▸ **Directions for this task**:
Which lines of the data below include the string "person"? Return each of them.

*** Entries supplied ***

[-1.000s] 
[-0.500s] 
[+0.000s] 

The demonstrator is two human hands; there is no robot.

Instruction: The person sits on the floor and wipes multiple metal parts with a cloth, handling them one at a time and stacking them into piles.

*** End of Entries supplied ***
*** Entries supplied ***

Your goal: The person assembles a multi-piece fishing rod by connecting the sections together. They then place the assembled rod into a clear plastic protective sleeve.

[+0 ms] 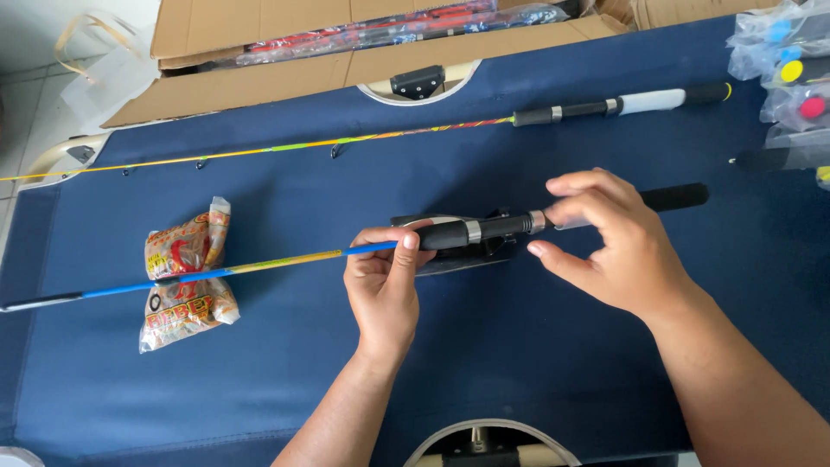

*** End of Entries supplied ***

▸ **Solution to this task**:
Instruction: The person sits on the floor and wipes multiple metal parts with a cloth, handling them one at a time and stacking them into piles.
Your goal: The person assembles a multi-piece fishing rod by connecting the sections together. They then place the assembled rod into a clear plastic protective sleeve.

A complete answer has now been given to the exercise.